Let us take it for granted that meaningful activity needs to be collective, that social transformation needs emancipated individuals, and that the institutional framework of any new society will probably be based, in part at least, on those forms which the struggle itself has repeatedly thrown up at its moments of deepest insight and creativity. What we now need to think about - and to discuss widely throughout the libertarian left - is the political content of an activity that consciously seeks both to avoid recuperation and to be relevant to the conditions of today.
Are certain yardsticks necessary to define such an activity? I personally think the answer is "yes" - with the proviso that the definition must be seen as an ongoing process. Should revolutionaries who share common objectives group together, first to discuss their objectives and then to fight for them? Again I think the answer is "yes". "Political inexistentialism" is only relevant if one thinks there is some divine guidance ensuring that every struggle helps move society in a socialist direction.

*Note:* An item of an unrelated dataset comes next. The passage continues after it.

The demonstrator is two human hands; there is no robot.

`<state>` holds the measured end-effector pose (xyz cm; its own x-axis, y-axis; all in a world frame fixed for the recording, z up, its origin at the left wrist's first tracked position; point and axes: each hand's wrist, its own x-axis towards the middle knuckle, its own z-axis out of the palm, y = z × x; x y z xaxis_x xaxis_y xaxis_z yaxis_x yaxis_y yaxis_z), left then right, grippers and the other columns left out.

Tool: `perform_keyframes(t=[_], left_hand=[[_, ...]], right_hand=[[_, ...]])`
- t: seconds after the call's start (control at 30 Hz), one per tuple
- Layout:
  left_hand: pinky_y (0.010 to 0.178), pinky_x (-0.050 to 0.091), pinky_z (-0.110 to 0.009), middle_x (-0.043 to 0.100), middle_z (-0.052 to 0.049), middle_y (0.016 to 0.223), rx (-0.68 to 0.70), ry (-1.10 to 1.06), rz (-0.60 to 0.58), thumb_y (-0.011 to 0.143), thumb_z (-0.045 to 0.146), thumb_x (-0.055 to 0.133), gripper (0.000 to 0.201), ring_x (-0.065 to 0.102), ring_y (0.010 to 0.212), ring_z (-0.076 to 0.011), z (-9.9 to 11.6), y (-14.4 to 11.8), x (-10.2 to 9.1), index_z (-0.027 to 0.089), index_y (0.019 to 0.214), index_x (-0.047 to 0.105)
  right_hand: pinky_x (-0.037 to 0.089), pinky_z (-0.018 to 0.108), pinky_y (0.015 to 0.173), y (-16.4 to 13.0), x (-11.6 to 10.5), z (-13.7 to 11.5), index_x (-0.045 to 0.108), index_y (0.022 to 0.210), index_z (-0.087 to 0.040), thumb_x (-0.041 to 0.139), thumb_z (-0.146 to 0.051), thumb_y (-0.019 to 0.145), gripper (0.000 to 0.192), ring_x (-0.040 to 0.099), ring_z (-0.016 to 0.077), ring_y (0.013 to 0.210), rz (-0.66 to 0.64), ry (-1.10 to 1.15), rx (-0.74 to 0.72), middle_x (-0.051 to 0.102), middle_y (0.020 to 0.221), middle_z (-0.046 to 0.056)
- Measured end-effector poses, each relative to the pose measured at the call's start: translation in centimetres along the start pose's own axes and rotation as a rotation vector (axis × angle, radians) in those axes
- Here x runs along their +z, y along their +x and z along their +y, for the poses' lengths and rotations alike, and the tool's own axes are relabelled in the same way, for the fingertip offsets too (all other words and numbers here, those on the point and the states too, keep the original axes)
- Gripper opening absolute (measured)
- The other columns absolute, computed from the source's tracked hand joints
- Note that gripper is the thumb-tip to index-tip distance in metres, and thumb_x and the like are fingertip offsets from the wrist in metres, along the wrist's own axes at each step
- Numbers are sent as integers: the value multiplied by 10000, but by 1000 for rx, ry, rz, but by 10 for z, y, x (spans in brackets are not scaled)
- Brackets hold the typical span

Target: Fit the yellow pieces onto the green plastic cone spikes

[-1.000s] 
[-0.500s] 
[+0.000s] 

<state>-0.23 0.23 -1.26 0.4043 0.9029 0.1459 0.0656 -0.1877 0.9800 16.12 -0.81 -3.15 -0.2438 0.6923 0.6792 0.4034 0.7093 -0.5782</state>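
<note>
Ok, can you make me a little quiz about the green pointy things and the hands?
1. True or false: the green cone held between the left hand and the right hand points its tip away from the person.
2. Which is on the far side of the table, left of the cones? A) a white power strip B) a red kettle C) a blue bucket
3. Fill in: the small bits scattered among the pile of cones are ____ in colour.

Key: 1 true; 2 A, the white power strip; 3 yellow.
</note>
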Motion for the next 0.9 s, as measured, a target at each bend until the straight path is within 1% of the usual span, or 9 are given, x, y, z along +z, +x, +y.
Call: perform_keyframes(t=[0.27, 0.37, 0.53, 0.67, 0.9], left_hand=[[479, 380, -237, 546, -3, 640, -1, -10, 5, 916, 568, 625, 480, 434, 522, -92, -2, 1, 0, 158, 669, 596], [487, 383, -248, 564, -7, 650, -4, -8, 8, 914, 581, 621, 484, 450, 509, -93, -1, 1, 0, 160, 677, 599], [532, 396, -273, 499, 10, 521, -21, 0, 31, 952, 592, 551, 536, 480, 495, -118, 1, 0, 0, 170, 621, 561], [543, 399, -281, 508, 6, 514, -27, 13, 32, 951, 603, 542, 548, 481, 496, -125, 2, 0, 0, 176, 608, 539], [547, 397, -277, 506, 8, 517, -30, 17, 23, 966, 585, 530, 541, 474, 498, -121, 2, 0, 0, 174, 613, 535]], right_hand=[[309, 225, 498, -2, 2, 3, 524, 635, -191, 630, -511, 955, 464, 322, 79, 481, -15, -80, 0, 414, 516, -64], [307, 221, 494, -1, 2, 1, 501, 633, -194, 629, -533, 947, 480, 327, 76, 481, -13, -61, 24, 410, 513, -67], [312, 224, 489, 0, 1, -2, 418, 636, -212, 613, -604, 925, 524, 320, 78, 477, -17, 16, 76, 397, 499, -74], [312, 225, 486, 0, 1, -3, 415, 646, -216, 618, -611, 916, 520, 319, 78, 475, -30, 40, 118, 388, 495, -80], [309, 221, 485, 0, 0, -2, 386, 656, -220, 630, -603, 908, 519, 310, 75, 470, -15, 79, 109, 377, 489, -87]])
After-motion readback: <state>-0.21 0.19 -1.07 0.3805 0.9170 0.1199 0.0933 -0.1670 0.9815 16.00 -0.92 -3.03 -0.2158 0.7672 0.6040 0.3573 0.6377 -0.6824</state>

It is only if libertarians speak openly about these questions that they will be able to present a credible alternative to the authoritarian left. If socialism is the creation of forms of living that will enable all - free from external constraints or internalized inhibitions - to rise to their full stature, to fulfil themselves as human beings, to enjoy themselves, to relate to one another without treading on anybody (and this is as good a definition of socialism as any other) - we should say so loud and clear. And we should not be afraid of criticizing any activities - however "self-managed" - that lead in an opposite direction. Socialism, after all, is about a specific way of socializing. In this discussion we must not forget the economic prerequisites of what we seek. Nor must we confuse them with the objective itself. Finally we must not underestimate the forces we are up against, including the recuperative powers of established society. An ongoing reassessment of the degree to which one's former goals have been recuperated is the most effective antidote to the malaise on the left, and the only possible prescription for remaining a revolutionary.
 The discussion as to whether "self-management" can be equated with "socialism" has already begun among libertarians on the continent.
 For a discussion about the differences between the two concepts, see the Introduction to The Bolsheviks and Workers' Control, 1917-1921.